# Waiting on the run



## TeamPlaker (Jul 5, 2006)

The anticipation time before the run is similar to getting a gift in the mail that says "Do not open til Christmas"....... in August. 

I've been looking for them, but they haven't shown up yet. Anyone out there finding any yet?


----------



## riverKing (Jan 26, 2007)

my friend, you will find what you are looking for this weekend looking at the weather, go small and deep in slow areas near riffles. 
oh yeah, somtimes it pays to have a heavier rod with you this time of year, even the mystery fish with stripes eat shiners, and I think some of those are already around.
spoons and blades are great in march before the idiot crowds figure it out


----------



## TeamPlaker (Jul 5, 2006)

I figured this week would probably start it up... I'm headed to Cave Run though, so you guys will have to save a few for me!


----------



## fisharder (Mar 18, 2005)

I checked my fishing log and the first big push last year was the first week of april on the full moon. Its so close now you have to check about every day. I will be making my rounds tomorrow so we will see.


----------



## TeamPlaker (Jul 5, 2006)

fisharder said:


> I checked my fishing log and the first big push last year was the first week of april on the full moon. Its so close now you have to check about every day. I will be making my rounds tomorrow so we will see.


Last year, I started picking up a few small males here and there around this time, but you're right, the first week of April was when it really fired up and I was getting them every other cast.


----------



## fisharder (Mar 18, 2005)

It was cold and foggy only cought 4 small males and one white but I saw a 13.5lb fish cought so when I went home I threw the charger on the boat battires and am going to give it a shot tomorrow.


----------



## fisharder (Mar 18, 2005)

Went up a trib and found what I was waiting for we cought about forty yesterday. This is a picture of my partner with the days best catch. the fish was almost thirty inches and was just under fifteen pounds.


----------



## TeamPlaker (Jul 5, 2006)

I saw that on the SW forum.... but it definitely is worth seeing that piggie again! I guess I'd better get out there!


----------



## LittleMiamiJeff (Oct 1, 2005)

They're back! 
Nice fish, glad they are back!
LMJ


----------



## Cincyghosthunter (Jun 4, 2008)

Awesome fish, congratulations. Jay, if CR is a bust, :S we're going back home and hitting the water. :B


----------



## BlueWater (Feb 13, 2005)

Can't wait to fish. Seems like it has been years, but I did catch my last fish in mid-Nov. with LMJ.

riverKing - good to see you are still around.

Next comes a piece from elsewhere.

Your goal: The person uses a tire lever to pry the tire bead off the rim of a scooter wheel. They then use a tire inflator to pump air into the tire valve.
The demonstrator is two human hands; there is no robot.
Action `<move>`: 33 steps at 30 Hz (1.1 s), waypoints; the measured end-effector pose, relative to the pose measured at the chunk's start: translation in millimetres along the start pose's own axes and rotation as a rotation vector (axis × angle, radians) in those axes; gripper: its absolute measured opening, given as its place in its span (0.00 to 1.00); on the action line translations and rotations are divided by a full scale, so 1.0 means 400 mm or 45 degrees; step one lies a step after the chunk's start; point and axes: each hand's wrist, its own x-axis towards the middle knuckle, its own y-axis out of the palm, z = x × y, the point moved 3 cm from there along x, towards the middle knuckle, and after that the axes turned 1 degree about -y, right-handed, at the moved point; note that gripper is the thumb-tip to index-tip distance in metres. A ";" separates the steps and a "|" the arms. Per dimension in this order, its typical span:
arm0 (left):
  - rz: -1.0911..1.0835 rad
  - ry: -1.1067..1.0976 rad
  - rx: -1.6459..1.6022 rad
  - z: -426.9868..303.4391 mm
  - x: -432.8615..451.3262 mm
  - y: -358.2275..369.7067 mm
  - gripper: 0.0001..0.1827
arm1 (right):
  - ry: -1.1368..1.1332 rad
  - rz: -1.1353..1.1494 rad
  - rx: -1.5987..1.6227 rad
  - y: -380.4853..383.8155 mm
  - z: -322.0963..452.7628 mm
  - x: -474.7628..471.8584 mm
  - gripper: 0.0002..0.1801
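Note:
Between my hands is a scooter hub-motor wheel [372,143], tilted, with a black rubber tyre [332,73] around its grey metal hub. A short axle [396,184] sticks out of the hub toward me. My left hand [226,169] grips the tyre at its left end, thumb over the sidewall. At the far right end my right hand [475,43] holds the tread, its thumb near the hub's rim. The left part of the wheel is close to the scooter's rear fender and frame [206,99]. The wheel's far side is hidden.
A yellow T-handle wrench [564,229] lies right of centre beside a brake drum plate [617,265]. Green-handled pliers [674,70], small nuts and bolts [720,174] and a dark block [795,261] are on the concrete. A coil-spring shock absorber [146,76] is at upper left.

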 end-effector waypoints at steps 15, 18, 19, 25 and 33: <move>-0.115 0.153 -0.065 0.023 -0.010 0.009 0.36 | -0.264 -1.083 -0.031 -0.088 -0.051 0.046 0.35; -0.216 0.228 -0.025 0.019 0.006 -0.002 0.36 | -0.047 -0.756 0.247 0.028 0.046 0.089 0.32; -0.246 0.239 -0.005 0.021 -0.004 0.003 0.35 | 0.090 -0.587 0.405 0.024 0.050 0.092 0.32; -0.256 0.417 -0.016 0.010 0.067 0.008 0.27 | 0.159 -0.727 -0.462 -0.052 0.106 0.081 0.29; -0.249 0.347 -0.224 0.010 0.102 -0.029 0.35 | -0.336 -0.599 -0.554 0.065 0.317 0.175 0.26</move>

Are you still working with Sevenx?

Let the fun begin!!


----------



## TeamPlaker (Jul 5, 2006)

Cincyghosthunter said:


> Jay, if CR is a bust, :S we're going back home and hitting the water. :B


Let's be honest... whether it's a bust or not, we're still going back home and hitting the water.


----------



## fisharder (Mar 18, 2005)

Went back up the trib yesterday but low water pulled the fish back to the OR.
The fish seem to be staging waiting for some water so they can run.
Caught a lot of fish but my fishing partner got me again he caught big fish.
Heres his pics with yesterdays big fishes.


----------



## riverKing (Jan 26, 2007)

looks like they are still staged up in that same trib, were they up on the bar or on the river side of the drop? 
with this weather they should be hammering up the trib as soon as the river crests, assuming the weather actually gets ugly.
nice find, you really have those earlly staging fish down, are they taking verticle presentations or are you casting to them.


----------



## boonecreek (Dec 28, 2006)

i know where u was, thats a good spot.


----------



## Mean Morone (Apr 12, 2004)

Hey fishharder, thanks for the report. Quality fish for sure. With the economy the way it is, we need to get fired up about fishing again.


----------



## fisharder (Mar 18, 2005)

We were pulling baits over the sand bars and rocks and they were where you would think they would be. We trailered the boat at noon and went up to moscow and it was the same story up river. Creek mouths on the humps was where the fish were holding. Was catching some big WB also they were all healthy looking fish. I am going to hit the bank in the morning to see if the rain brought any fish up the tribs.


----------



## TeamPlaker (Jul 5, 2006)

fisharder said:


> I am going to hit the bank in the morning to see if the rain brought any fish up the tribs.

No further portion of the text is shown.